Изменить размер шрифта - +

    – Президент не опаздывает, – бухнул Казидуб, – а задерживается.

    Я пошел с протянутой рукой, у всех ладони сухие, крепкие, горячие, только у Мазарина рукопожатие несколько нервное, словно бы успевающее быстро-быстро просканировать все линии жизни, скопировать и занести в мозговой файл.

    – Прошу к столу, – сказал я.

    Кресло приняло меня в объятия, сделанное под старину, но с учетом особенностей моей спины и поясницы, в которых вообще-то нет ничего особенного, стандарт, однако медики в первый же день ринулись всю мебель приводить в соответствие, так сказать. Силовики рассаживались неспешно, но без медлительности, сразу ощутилась их скрытая сила, за спиной каждого либо элитные милицейские части, либо суперкомандос, а то и вовсе танки и самолеты.

    Я изо всех сил старался не показать свое беспокойство, даже страх. В моем мире все-таки больше людей непосредственных, у которых что на душе, то и на лице, а эти вот, Ростоцкий и Мазарин, с их моложавыми лицами немолодых подтянутых деятелей, из другого мира, где у всех искренние улыбки, крепкое рукопожатие, даже смотрят все одинаково: с вниманием в глаза собеседнику, все бы хорошо, если бы не у всех одинаково, что выдает принадлежность к одному клану, чьи лица, как у бойцов антитеррора, всегда закрыты масками.

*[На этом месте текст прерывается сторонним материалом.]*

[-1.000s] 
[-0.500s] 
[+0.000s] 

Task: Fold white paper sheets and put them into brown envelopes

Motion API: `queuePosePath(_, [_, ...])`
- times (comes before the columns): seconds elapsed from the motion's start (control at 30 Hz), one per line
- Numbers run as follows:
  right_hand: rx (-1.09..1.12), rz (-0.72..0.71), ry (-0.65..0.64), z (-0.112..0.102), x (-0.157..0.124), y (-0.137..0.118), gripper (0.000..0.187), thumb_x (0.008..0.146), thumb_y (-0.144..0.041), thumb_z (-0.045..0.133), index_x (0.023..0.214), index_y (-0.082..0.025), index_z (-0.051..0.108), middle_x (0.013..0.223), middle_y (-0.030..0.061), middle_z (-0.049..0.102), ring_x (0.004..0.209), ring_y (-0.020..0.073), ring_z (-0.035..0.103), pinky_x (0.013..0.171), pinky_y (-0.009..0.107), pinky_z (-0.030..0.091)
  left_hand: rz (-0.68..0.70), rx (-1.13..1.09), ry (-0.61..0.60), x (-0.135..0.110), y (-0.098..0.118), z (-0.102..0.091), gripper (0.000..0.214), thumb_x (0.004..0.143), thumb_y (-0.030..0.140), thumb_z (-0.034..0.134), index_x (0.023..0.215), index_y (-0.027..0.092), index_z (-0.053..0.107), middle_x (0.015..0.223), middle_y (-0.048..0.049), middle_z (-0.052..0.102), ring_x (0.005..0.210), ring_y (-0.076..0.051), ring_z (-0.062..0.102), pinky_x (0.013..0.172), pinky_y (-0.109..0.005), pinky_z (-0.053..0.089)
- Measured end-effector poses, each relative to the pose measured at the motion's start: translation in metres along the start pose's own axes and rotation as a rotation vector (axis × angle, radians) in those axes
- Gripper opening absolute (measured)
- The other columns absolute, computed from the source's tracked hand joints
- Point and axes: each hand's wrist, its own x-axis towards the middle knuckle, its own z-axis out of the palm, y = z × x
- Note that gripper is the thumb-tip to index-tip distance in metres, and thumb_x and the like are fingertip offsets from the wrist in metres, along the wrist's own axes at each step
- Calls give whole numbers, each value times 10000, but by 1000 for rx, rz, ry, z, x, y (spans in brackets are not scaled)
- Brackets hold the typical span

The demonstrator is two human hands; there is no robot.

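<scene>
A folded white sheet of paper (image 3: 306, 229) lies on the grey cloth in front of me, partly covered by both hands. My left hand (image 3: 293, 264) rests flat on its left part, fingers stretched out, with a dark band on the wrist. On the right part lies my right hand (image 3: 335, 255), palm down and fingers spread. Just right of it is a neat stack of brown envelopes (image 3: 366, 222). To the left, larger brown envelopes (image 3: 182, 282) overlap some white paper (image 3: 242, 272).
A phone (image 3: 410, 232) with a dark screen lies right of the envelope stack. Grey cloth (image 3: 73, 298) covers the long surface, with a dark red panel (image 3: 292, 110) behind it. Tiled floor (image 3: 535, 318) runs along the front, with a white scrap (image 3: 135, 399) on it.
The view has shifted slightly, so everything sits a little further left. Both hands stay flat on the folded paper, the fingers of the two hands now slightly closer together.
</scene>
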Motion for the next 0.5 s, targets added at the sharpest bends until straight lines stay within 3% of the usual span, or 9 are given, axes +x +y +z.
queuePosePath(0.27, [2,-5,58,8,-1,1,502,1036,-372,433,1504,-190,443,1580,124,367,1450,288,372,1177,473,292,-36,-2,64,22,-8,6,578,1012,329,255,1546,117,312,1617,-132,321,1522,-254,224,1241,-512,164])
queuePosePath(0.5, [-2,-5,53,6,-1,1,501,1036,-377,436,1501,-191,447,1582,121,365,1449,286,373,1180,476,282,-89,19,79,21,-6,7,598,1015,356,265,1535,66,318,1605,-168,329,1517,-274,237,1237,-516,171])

    Я быстро рассматривал их, картинки на дисплее не передают ни запаха, ни ощущения мощи, исходящих от этих людей. Грузный бегемотистый Казидуб, вид отдыхающего пенсионера на лавочке в скверике, он и сейчас отдыхает, только его великолепный мозг, хранящий горы секретов, никогда не отдыхает и трудится вне зависимости от того, где находится и чем занят мозгоноситель.

    Ростоцкий, похожий на терминатора, такой же высокий, крепко сбитый, с неподвижным лицом и холодным прицеливающимся взглядом, говорит очень мало, неприятный металлический голос лишен окраски. Я был удивлен, прочитав в его досье, что он успел покуролесить в не такой уж и давней молодости, трижды был женат, куча детей, пил, употреблял тяжелые наркотики, но затем его качнуло в другую крайность: готов расстреливать не только поставщиков, но и самих наркоманов. Хотя, возможно, он и прав, как временная мера годится, чтобы расстреливали и употребляющих наркотики. Для общества они почти все потеряны, а угроза от них велика: наркоман ради дозы идет на любое преступление. Лечить же их сил и средств не хватает, страна бедная, а наркоманов чересчур много. Вот уменьшим хотя бы массовыми расстрелами, вылезем из этой ямы, тогда и начнем лечить одиночек.

    Мазарин же прямой, как световой луч, с резкими чертами лица, взведенный, как курок, глаза холодные, похожие на осколки льда. Сейчас не сводит с меня взгляда, решает, как держаться.

    Казидуб положил на стол папку, накрыл ладонями и сказал гулким голосом:

    – Сразу хочу сказать, господин президент, что мы все… я говорю также от имени Игоря Игоревича и Ростислава Иртеньевича… вот они сидят, в самом деле рады, что на президентских выборах победили вы. Мы, честно говоря, не верили в вашу победу… Слишком уж невероятно, чтобы к власти пришли просто умные люди, но… вы это сделали! Мы с Игорем Игоревичем и Ростиславом Иртеньевичем тоже считаем себя людьми умными… это, конечно, шутка, но в каждой шутке только доля шутки, так что мы – ваши люди. Располагайте нами, как своими бойцами!

    Ростоцкий улыбнулся одними глазами.

    – Мы ваши люди, – повторил он ровным голосом. – Помимо службы, помимо долга.

    Мазарин, что явно предпочел бы отмолчаться, сказал вынужденно:

    – Присоединяюсь. Полностью.

    Он вытащил из папки листок и протянул мне через стол.